- _Aim of the task_:
A single number is required: how many lines below include the string "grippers".

- _Data block_:
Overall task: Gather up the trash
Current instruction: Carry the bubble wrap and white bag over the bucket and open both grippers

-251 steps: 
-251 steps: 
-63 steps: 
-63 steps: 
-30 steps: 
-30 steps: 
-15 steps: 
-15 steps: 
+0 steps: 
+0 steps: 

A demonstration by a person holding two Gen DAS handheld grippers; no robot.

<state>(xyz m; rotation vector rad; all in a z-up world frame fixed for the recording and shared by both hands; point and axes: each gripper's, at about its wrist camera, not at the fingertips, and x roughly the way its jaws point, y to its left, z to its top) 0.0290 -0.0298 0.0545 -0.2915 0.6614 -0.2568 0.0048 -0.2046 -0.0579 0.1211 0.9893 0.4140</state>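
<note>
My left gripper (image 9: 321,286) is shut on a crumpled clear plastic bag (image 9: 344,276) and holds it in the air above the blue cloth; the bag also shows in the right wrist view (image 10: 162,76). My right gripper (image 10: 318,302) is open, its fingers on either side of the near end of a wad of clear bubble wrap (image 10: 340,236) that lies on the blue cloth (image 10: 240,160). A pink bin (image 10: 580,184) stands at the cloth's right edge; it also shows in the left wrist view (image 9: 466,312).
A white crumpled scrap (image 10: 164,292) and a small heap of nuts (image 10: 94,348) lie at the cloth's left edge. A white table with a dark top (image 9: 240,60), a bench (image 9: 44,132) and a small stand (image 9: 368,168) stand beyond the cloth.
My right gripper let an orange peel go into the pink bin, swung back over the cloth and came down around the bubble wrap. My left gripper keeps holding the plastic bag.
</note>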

- _Result_:
2